Now, about a year ago there was a woman on Craigslist’s pet section, of which I am a frequent visitor since adopting my dog, claiming that her 15 year old dog was suffering from an eye condition, rheumatism, and multiple tumors all over its body, and needed surgery. She was begging the good people on Craigslist to donate money for this cause. I wanted to smack her, but I realized how much she was hurting. Yet this kind of selfishness, keeping a poor suffering (15-YEAR-OLD, no less) animal alive because it is too painful to let it go, is downright offensive to me. The dog doesn’t know it will wake up after all its tumors are removed. It is tired, in pain, and while it may love and be loyal to its owner, it might also want to DIE.
Animals know when it’s time to go, but in today’s society, unfortunately, we get to decide for them. We decide what kind of life AND what kind of death they’re going to have. So even if that dog is ready to die, the woman won’t let it. My firm belief is, if the animal has no chance of a happy care-free life, as all pets’ lives should be, fight the desperate need to keep it alive and let it go. Giving it an injection actually lessens the suffering. Rather than choking to death, it will peacefully fall asleep as you hold it in your arms. You owe your pet that much.

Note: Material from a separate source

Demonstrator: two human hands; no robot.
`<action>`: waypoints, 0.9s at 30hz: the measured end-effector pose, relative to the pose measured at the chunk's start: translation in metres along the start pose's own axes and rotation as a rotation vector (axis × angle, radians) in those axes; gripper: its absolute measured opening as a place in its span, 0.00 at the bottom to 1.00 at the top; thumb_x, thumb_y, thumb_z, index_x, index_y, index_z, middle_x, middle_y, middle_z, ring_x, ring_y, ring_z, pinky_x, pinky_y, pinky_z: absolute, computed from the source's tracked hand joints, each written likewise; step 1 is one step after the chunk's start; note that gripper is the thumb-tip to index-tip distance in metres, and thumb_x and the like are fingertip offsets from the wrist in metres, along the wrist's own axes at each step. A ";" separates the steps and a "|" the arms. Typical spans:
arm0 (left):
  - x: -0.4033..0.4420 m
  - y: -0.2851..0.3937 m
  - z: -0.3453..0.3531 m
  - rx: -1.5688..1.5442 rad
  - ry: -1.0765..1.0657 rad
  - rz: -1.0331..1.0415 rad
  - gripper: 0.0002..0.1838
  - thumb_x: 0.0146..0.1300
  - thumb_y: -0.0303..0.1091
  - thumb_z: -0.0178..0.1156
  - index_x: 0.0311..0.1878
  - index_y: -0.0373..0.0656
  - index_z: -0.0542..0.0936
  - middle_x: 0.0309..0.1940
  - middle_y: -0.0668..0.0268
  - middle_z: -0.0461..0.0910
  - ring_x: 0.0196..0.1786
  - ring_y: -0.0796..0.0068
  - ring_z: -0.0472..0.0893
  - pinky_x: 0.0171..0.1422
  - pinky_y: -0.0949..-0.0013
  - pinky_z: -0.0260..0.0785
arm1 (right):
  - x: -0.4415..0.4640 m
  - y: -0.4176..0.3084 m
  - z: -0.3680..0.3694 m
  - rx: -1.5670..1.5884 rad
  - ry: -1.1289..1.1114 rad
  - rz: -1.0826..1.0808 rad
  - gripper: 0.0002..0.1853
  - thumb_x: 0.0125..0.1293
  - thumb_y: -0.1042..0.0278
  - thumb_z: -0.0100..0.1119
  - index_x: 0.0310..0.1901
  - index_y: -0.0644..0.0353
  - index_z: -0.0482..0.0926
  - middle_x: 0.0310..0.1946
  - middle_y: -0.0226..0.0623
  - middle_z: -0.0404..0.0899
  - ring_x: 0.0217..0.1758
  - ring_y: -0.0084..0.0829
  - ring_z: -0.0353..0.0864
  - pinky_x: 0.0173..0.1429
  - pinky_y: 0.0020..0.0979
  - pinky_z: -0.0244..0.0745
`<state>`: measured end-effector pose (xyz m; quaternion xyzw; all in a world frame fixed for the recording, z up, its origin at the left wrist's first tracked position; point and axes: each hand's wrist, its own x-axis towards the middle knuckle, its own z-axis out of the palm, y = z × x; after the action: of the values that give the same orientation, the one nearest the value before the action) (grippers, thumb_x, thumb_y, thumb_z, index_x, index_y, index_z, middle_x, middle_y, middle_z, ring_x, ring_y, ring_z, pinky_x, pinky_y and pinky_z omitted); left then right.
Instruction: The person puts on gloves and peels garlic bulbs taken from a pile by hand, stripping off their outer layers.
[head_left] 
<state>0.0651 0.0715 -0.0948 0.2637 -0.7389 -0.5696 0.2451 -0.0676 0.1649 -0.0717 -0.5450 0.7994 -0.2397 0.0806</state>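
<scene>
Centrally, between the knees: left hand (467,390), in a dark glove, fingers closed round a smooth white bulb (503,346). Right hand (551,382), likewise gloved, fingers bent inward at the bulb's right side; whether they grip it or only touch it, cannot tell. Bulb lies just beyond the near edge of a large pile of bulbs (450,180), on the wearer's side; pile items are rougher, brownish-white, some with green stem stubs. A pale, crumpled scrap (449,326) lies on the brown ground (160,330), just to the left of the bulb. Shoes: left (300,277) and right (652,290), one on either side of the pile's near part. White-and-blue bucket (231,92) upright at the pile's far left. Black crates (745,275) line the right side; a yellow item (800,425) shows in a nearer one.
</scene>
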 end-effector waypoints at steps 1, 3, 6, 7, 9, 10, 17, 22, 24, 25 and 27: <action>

Ironically, today on the Law & Order SVU rerun this topic was explored. Except, of course, it had to do with humans. A mother gave her 1 month old daughter a lethal dose of anti-depressants to stop her suffering from a rare disease called Tay-Sachs. The disease, apparently, is so bad that the child would have no time to even develop normally. Her brain would not function properly and she would die a painful and uncomfortable death before her 5th birthday. I recognize the law and the fact that once the child is born it becomes illegal to kill it, because it is its own separate entity and even a parent has no right to take its life. It makes total sense. But what about when you love your child so much you want to prevent it from suffering, especially when the disease is so clearly diagnosed and its symptoms so grimly forecasted? By no means is it an easy decision to make, but I could not condemn a mother who did this, especially since I believe life is suffering in the first place, so why cause more suffering than is already prescribed by nature?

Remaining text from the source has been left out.